The cocaine versus sugar experiment’s conclusion didn’t seem so unlikely anymore. The caged years passed and my own sweet tooth blossomed with a steroid-injected kind of growth. Sugar went from a child’s treat to a powerful nemesis.

I could no longer judge the blatant weakness of men like Nick because I now felt the force of their compulsion. My need to pleasure my mind and senses and the inability to do so escalated grotesquely. It left me torn because I believed in physical morality. To me, maintaining health was a duty, and so I fought my self-destructive habit by refusing to buy sugar snacks from the commissary. Yet, I wondered if I wasn’t just aggravating the monster by trying to deny it.
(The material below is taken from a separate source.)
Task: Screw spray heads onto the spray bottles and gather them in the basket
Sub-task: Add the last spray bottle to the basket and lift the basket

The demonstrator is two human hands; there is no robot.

As I looked down with self-loathing at the empty wrapper from the devoured Big Boy Cookie, I speculated that perhaps my attempts at abstinence were only turning me into more of a fiend. People always seem to want the most what they’re not allowed to have.

Disclaimer: The views in this article are those of the author. Prison Journalism Project has verified the writer’s identity and basic facts such as the names of institutions mentioned.

John Adams is a writer incarcerated in Texas. He said writing was his only chance to have a voice, having lost his rights as “a real human being” a long time ago. Because such a large percentage of prisoners are functionally illiterate, he feels like his writing gives them a voice too.